Bridgewater Associates — the world's largest hedge fund — doubled its 13F AUM to $27.4 billion in Q4 2025. The anchor: a massive $2.87 billion position in iShares S&P 500 ETF (IVV). They opened 290 new positions and exited 281.
The post-Dalio Bridgewater is rewriting its playbook — and the 13F shows exactly how.
The filing
| Metric | Value |
|---|---|
| Q4 2025 13F AUM | $27.4B |
| Q3 2025 13F AUM | ~$13.7B |
| QoQ change | +100% (doubled) |
| Largest position | IVV (iShares S&P 500) at $2.87B |
| New positions | 290 |
| Exited positions | 281 |
| Net new | +9 positions |
Why Bridgewater doubling its 13F AUM matters
Context: Bridgewater's total AUM vs. 13F AUM
Bridgewater manages ~$150B+ across all strategies. The 13F only captures U.S. long equity positions. $27.4B is ~18% of total firm AUM — up from ~9% last quarter.
The doubling means Bridgewater significantly increased its U.S. equity allocation relative to bonds, commodities, and international assets. This is a macro signal from the world's largest macro fund.
What the doubling might signal
- Increased U.S. equity conviction: Bridgewater's macro models are saying "be long U.S. equities"
- Risk parity rebalancing: Bridgewater's All Weather strategy rebalances based on risk contributions — equities may need higher allocation
- Client mandate shift: New institutional mandates coming in as equity-focused
- Post-Dalio strategic evolution: Under new leadership, Bridgewater may be tilting more toward equities
The $2.87B IVV position
Bridgewater's single largest position is an S&P 500 ETF. This is striking because:
Bridgewater historically picks individual stocks
Previous Bridgewater 13Fs showed diversified individual stock positions — hundreds of names across sectors. A giant ETF position at #1 is different.

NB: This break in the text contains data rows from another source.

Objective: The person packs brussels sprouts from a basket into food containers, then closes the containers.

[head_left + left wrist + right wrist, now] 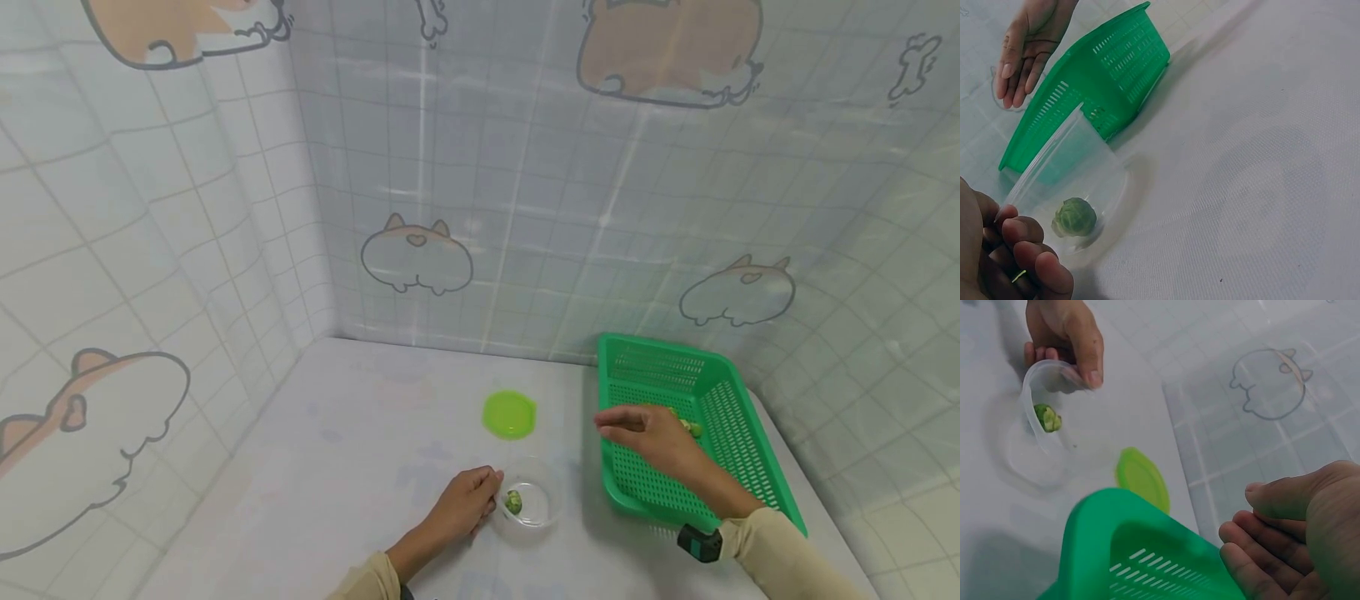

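Note:
With thumb and fingers, my left hand (467, 500) pinches the rim of a clear plastic tub (538, 518) on the table. Inside the tub lies one Brussels sprout (513, 502), round and green in the left wrist view. My right hand (654, 437) hovers over the near-left rim of a green slotted basket (617, 492), fingers loosely extended and nothing between them. Several more sprouts (692, 427) lie in the basket, partly hidden behind that hand.
A lime-green lid (509, 415) lies flat on the white table (352, 433), behind the tub. Sheeting printed with cartoon dogs (417, 257) walls in the back and both sides. The basket stands near the right wall.

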Motion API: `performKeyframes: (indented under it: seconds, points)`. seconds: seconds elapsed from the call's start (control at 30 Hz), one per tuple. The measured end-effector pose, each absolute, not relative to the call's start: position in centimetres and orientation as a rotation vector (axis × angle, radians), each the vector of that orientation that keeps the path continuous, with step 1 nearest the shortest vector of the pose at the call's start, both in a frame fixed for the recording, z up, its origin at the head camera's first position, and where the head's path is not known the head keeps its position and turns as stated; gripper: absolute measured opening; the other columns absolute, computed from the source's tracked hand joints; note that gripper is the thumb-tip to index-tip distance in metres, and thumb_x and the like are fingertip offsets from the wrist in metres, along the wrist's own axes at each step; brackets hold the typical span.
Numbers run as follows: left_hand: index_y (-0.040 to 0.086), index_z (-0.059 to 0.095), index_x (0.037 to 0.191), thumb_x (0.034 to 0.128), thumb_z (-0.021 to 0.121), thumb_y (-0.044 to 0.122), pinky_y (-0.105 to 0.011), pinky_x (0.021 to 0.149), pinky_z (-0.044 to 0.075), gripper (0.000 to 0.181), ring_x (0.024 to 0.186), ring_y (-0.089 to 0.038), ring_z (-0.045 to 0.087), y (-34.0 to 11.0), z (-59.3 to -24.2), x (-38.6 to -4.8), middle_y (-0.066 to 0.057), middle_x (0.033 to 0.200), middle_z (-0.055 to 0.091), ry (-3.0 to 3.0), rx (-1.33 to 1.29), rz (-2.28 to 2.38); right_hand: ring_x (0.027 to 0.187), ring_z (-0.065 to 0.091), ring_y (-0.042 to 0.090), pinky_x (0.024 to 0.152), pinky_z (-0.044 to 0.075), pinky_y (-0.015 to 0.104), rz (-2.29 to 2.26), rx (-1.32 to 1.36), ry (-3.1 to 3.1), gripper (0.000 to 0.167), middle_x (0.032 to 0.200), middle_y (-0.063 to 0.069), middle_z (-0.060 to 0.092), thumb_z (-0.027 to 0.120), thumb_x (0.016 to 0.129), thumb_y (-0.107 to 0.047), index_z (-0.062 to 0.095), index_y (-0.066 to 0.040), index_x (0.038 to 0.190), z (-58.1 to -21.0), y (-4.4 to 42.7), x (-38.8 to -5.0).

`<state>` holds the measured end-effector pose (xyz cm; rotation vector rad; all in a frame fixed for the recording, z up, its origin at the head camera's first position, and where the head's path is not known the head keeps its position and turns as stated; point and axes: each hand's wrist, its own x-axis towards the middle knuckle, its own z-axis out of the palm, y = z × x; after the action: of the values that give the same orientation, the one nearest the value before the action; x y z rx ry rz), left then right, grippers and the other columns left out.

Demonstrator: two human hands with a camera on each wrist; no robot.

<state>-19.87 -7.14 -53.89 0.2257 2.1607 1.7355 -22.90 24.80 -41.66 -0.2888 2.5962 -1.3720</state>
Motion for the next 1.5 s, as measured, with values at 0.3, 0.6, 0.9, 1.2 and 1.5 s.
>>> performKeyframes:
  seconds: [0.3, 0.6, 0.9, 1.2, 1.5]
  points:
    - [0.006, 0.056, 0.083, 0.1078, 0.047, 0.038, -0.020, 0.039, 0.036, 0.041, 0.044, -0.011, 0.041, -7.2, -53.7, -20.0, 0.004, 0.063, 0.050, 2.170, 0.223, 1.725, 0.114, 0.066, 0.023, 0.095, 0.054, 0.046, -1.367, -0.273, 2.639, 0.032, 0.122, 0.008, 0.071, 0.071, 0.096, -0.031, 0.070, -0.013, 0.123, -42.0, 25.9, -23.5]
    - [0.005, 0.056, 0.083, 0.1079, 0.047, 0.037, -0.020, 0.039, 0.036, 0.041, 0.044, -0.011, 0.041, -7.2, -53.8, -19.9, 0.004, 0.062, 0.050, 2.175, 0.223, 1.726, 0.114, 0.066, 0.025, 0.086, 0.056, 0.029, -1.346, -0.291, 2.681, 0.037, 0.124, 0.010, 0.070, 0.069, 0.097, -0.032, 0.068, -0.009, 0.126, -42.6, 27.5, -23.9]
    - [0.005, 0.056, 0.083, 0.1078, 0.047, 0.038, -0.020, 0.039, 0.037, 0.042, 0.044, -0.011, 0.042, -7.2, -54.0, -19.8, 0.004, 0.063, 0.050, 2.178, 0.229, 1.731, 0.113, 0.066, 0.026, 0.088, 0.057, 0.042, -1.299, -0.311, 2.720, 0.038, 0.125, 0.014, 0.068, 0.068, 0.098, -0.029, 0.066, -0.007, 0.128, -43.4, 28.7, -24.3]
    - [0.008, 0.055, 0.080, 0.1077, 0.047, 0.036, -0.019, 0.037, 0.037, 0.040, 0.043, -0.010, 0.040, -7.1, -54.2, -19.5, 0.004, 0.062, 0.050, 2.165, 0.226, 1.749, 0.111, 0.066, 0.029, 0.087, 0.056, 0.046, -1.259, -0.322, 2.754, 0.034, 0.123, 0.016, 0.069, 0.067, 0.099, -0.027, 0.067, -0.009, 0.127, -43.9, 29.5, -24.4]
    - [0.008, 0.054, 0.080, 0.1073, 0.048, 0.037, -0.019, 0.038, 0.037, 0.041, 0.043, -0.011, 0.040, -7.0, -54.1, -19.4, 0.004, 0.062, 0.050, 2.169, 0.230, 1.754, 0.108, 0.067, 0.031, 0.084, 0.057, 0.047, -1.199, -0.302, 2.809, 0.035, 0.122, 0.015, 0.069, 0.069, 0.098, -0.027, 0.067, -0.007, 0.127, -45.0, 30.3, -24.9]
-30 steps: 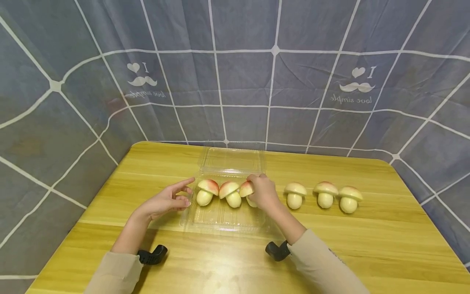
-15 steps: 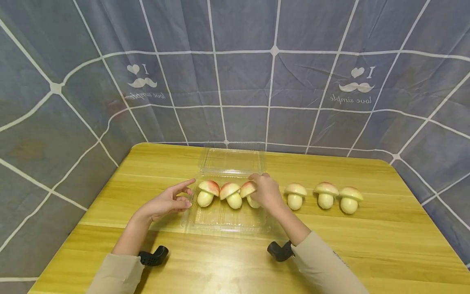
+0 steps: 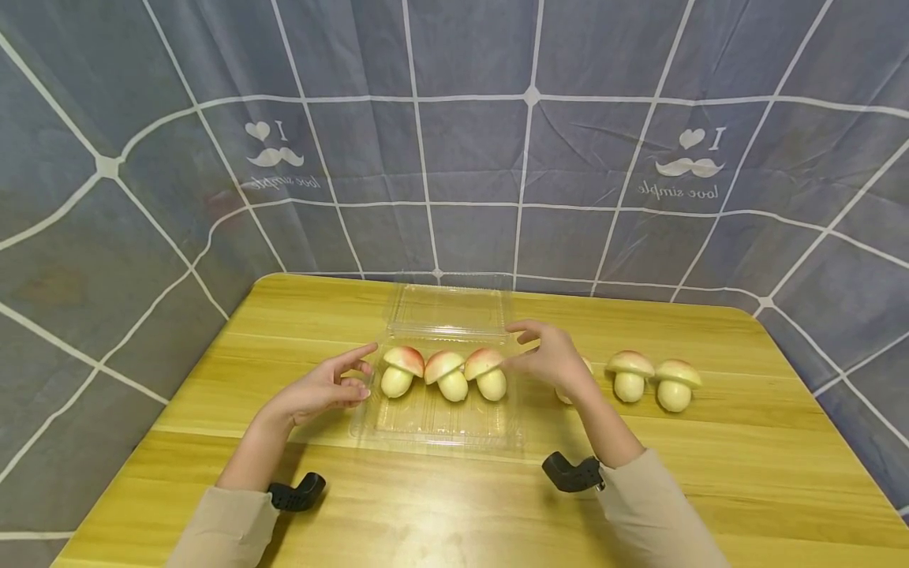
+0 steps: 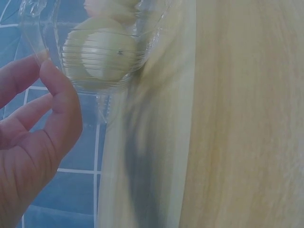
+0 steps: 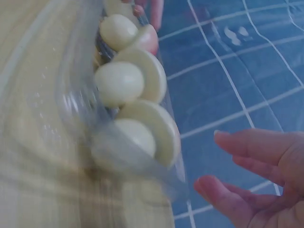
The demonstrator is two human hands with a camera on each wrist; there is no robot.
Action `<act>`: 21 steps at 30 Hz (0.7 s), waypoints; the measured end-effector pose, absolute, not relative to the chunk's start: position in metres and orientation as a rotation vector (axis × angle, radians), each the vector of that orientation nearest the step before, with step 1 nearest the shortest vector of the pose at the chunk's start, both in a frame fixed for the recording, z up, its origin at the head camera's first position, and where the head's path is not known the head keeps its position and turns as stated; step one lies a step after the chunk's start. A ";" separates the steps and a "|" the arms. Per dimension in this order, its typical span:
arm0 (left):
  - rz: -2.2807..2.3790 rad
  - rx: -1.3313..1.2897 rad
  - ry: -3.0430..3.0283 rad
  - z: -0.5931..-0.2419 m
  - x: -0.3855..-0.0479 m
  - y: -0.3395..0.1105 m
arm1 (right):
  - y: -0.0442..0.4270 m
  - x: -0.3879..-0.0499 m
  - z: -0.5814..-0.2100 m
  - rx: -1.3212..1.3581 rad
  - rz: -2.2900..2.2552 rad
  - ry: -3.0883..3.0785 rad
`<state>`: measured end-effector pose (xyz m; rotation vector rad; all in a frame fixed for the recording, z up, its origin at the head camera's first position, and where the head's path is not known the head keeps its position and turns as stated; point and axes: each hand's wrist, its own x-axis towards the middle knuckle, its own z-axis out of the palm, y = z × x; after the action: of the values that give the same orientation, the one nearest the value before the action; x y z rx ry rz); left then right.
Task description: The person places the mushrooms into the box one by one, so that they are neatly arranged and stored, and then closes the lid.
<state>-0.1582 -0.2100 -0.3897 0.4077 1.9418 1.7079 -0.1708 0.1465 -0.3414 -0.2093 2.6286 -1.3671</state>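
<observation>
A clear plastic clamshell box (image 3: 447, 422) lies with its lid (image 3: 449, 309) folded back. Along its far side sit three mushroom-shaped pieces with pale stems and pinkish caps: a left one (image 3: 396, 383), a middle one (image 3: 452, 385) and a right one (image 3: 491, 384). My left hand (image 3: 323, 388) pinches the box's left rim between thumb and finger, as the left wrist view shows. Just right of the box, my right hand (image 3: 547, 359) is held with thumb and fingers apart, nothing between them. It partly covers a mushroom piece (image 3: 586, 365) on the table.
Two more mushroom pieces, one (image 3: 630, 377) beside another (image 3: 676, 386), stand farther right on the wooden table (image 3: 426, 513). A grey-blue curtain (image 3: 469, 150) with white lines hangs behind the table. Black wrist mounts (image 3: 298, 493) sit under both forearms.
My right hand has let go of the right mushroom piece in the box and moved right, partly covering a piece on the table. The left hand has stayed at the rim.
</observation>
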 end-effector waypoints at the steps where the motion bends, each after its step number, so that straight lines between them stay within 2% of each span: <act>1: 1.707 0.412 1.943 -0.390 -0.158 -0.210 | 0.151 -0.171 -0.342 -0.214 -1.410 2.596; 6: 1.716 0.428 1.939 -0.391 -0.159 -0.211 | 0.169 -0.170 -0.343 -0.234 -1.546 2.488; 21: 1.736 0.400 1.907 -0.393 -0.158 -0.211 | 0.219 -0.158 -0.332 -0.205 -1.564 2.473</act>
<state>-0.1585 -0.2108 -0.3927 0.3995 1.9068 1.7359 -0.1577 0.2190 -0.3317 -0.2053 2.4733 -1.5637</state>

What a $2.87B ETF position means
- Quick beta deployment: When new money comes in, ETFs are the fastest way to get market exposure while the team decides on individual stock allocation
- Core-satellite evolution: IVV as the passive core, with individual stocks as active satellites
- Macro overlay tool: IVV may be used for rapid equity exposure adjustments as Bridgewater's macro views change
The interpretation
Bridgewater appears to be running a core-satellite model: $2.87B in broad market exposure (IVV) plus 290+ individual stock positions for active tilts. This is a significant architectural shift from pure individual stock selection.
290 new positions, 281 exits: massive turnover
290 opens and 281 exits in a single quarter = near-complete portfolio reconstruction.

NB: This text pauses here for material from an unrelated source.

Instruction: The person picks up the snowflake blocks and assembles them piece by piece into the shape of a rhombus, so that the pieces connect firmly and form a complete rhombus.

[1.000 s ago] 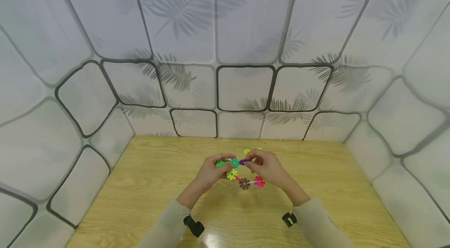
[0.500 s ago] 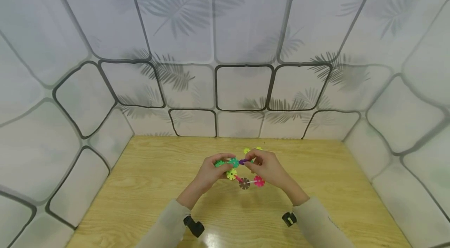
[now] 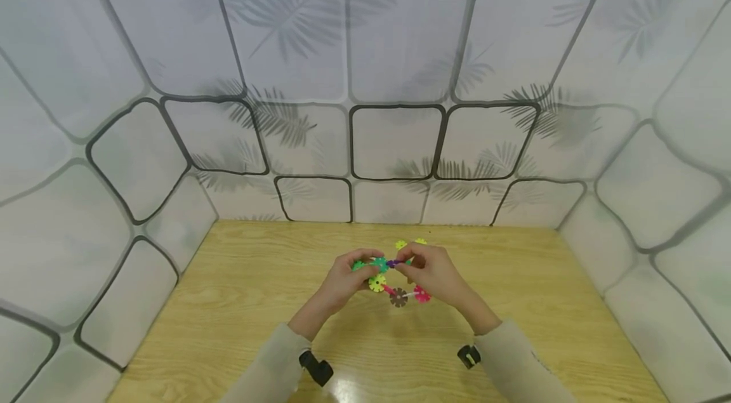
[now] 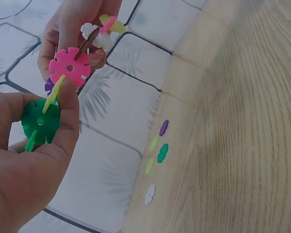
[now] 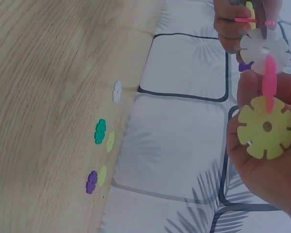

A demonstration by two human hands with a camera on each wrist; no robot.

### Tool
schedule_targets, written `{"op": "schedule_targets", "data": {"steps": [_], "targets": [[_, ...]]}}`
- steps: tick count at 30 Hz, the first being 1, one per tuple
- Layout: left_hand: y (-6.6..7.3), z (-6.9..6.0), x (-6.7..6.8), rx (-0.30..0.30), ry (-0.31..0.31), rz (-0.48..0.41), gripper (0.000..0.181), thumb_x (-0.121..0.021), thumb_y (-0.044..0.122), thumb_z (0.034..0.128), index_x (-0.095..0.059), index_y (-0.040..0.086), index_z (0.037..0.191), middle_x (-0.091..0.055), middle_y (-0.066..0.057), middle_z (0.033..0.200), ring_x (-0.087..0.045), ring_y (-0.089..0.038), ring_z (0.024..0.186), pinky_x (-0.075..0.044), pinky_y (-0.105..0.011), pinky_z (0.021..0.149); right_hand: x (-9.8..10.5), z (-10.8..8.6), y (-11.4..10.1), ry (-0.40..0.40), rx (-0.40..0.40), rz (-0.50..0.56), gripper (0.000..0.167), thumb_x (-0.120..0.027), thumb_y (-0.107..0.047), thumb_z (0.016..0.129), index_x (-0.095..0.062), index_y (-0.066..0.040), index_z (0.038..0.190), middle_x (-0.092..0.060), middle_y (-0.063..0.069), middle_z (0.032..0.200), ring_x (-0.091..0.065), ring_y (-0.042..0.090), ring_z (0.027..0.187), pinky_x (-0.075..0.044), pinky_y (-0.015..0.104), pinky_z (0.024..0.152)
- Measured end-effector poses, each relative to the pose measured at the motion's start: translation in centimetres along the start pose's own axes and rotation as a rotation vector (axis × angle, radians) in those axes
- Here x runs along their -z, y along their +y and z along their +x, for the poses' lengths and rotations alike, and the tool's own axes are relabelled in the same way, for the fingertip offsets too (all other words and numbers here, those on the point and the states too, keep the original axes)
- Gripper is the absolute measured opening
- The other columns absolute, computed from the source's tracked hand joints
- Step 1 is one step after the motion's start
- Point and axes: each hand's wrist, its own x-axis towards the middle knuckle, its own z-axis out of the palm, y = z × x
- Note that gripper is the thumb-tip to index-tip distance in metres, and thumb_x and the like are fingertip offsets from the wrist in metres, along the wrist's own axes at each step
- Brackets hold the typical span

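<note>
In the head view, a chain of slotted plastic snowflake discs spans both hands above the table. My left hand (image 3: 339, 279) grips its green end, where a teal-green disc (image 3: 380, 264) shows between finger and thumb. My right hand (image 3: 438, 273) pinches a purple disc (image 3: 391, 263) against that teal-green one; whether they interlock I cannot tell. Below hang a yellow disc (image 3: 377, 283), a brown disc (image 3: 398, 297) and a pink disc (image 3: 422, 293). The right wrist view shows a white disc (image 5: 254, 46) and another yellow disc (image 5: 254, 114) beside the right palm.
Loose discs lie near the table's far edge: purple (image 4: 164, 127), green (image 4: 162, 153), white (image 4: 150, 194) and two yellow, one of them a yellow disc (image 3: 400, 245) seen beyond the right hand. Patterned fabric walls (image 3: 394, 143) enclose the wooden table (image 3: 228, 327) at back and sides.
The right hand has shifted very slightly left, and the purple disc sits a little closer to the teal-green disc. The hanging chain has swayed marginally. Both hands keep their hold.
</note>
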Motion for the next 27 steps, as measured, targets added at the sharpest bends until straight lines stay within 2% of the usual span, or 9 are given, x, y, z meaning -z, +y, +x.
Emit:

| Metric | Value | What it means |
|---|---|---|
| 290 new positions | Massive buying | Deploying new capital across hundreds of names |
| 281 exits | Massive selling | Exiting last quarter's positions |
| Net +9 | Roughly flat position count | Replacing the portfolio, not expanding it |
This level of turnover is unusual even for Bridgewater. It suggests:
- Systematic portfolio reconstruction: Not trimming around the edges — rebuilding from scratch
- Factor rotation: The models may have shifted from one factor/sector set to another
- Leadership transition effect: New investment team implementing their own views
The post-Dalio Bridgewater
Ray Dalio stepped back from Bridgewater's management. The new leadership team is reshaping the approach:
What's changing
- More ETF usage (IVV at #1 is new)
- Higher 13F AUM / firm AUM ratio (more U.S. equity exposure)

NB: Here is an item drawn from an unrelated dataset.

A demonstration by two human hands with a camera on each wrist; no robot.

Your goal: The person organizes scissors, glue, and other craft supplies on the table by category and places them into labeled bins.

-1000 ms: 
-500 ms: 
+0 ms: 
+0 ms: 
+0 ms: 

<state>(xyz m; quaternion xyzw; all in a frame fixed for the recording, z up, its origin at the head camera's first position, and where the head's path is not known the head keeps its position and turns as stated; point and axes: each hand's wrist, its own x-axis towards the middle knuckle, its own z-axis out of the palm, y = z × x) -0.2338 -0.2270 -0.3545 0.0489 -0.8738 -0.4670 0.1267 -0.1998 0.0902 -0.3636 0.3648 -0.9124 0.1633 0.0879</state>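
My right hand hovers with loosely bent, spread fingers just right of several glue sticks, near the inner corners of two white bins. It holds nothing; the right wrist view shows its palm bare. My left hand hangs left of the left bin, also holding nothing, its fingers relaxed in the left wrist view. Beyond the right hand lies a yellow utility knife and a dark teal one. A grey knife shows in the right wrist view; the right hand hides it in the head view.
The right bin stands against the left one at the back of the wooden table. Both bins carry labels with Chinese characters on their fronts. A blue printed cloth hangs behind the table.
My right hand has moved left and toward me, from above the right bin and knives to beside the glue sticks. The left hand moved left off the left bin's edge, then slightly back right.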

- Massive quarterly turnover (290 in, 281 out)
- Possible shift toward core-satellite from pure stock selection
What's staying
- Still diversified across hundreds of positions
- Still macro-driven (the equity allocation increase IS the macro view)
- Still one of the most-watched filings in the 13F database
What to watch next quarter
- Does the IVV position grow, shrink, or disappear? If it was temporary beta deployment, it'll shrink as individual stocks are selected. If it's permanent, Bridgewater has architecturally changed.
- AUM trajectory: Did the doubling continue, stabilize, or reverse?
- Turnover rate: Was this quarter's 290/281 a one-time restructuring or the new normal?
- Sector/factor tilts: What sectors did the 290 new positions concentrate in?